The news is that big change is coming. Mary sings (in Luke) her revolutionary song about the reversal of social arrangements and Isaiah offers a poem about homecoming for the alienated. Advent is about pondering the big changes that are set in motion by Christmas.
In the narrative about Jesus in Matthew 11, John the Baptizer wonders whether Jesus is the long expected Messiah. Jesus urges John to consider the “facts on the ground,” which are the consequences of Jesus’ effective ministry. The list of beneficiaries of that ministry is not unlike that in Psalm 146. The list includes the blind, the lame, the lepers, the deaf, the dead, and the poor (Matthew 11:5), that is, all the devalued and marginalized.. In the psalm “the Lord” does the work. In the narrative, Jesus does the work. Ergo … yes, Jesus is the Messiah. Yes, Jesus is the one expected and welcomed. It is no wonder that Mary sang her revolutionary song: the birth and ministry of Jesus constitute a social revolution that keeps reverberating through every time and place. (The Jesus Revolution)

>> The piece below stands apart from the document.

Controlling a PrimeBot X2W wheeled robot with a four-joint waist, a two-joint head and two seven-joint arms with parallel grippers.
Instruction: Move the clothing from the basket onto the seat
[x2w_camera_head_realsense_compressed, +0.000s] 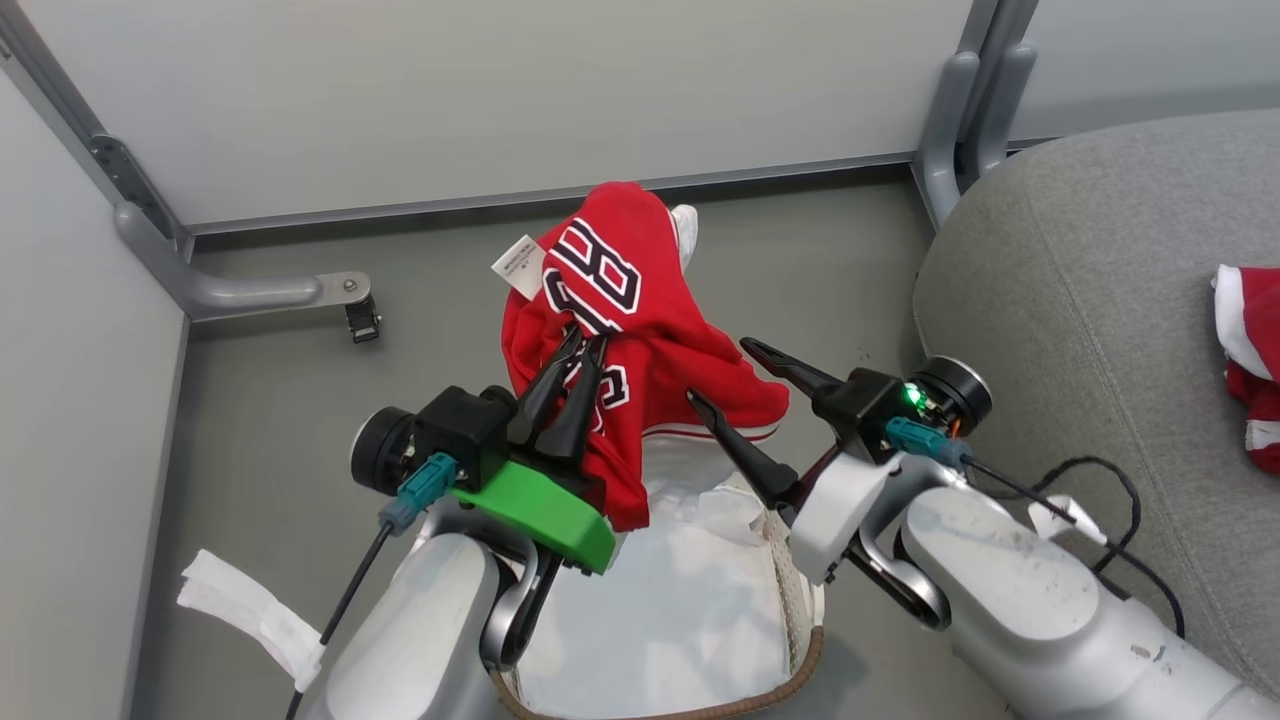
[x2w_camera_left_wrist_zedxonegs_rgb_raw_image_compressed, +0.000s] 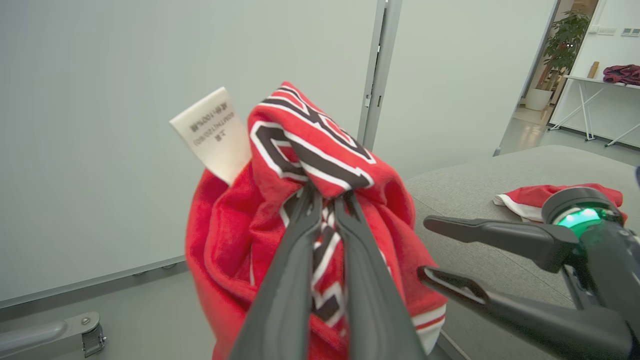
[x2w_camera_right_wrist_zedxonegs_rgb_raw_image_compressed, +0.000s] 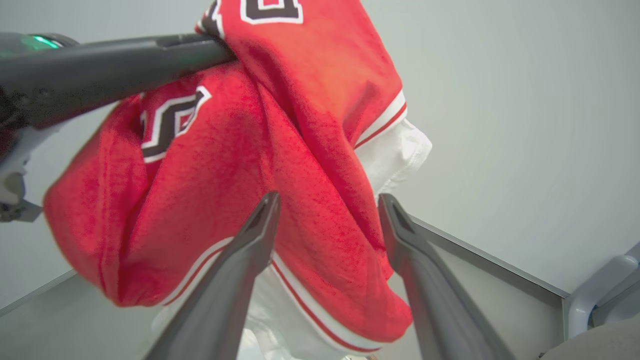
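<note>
While the seat (x2w_camera_head_realsense_compressed: 1080, 300) lies off to the right with one red garment (x2w_camera_head_realsense_compressed: 1245, 360) already on it, the basket (x2w_camera_head_realsense_compressed: 805, 610) sits below the arms, liner (x2w_camera_head_realsense_compressed: 650, 600) bared. The jersey (x2w_camera_head_realsense_compressed: 640, 290) hangs bunched above the basket, pinched by the left gripper (x2w_camera_head_realsense_compressed: 588, 345), jaws pressed together on a fold. The right gripper (x2w_camera_head_realsense_compressed: 718, 371) is just beside the cloth, jaws spread, holding nothing.

Risks:
- A single pinch may slip on the swing to the seat.
- The trailing hem may snag the right gripper or the basket rim.
- The white cloth (x2w_camera_right_wrist_zedxonegs_rgb_raw_image_compressed: 400, 150) behind the jersey may be liner dragged along; cannot tell.
</note>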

How do we wait for such a revolution? We are in this for the long haul as the reading from James reminds us.  We wait patiently for the rain, we can't rush it, we can't live without it and sometimes it comes down not as the Palestinian farmers knew it in regular quantities and at regular times, but as we have experienced it in Canberra this week unexpectedly and with a force that reminds us we are not in control.

What does patience mean in a time of speed, where speed translates increasingly into violence against the world, animals and people, psychologically and physically. Note the kangaroos killed on the road, the people who lose family members in the road toll, those people who are notable to keep up with technology which places more and more demands on us to fit in with the drive to efficiency and has little pity for those who cannot accommodate themselves to its demands.

The ultimate in speed is war in which we refuse to take the time to converse with our enemy and assume that only the speed of violence can bring about change and justice. Patience begins with James reminds us not complaining against one another. Taking the time to listen. Patience is non-violence as a practice which trusts that we have all the time we need to be changed by our neighbour and by God so that we might be able to recognise and respond with joy to the changes that Advent is announcing when they actually arrive.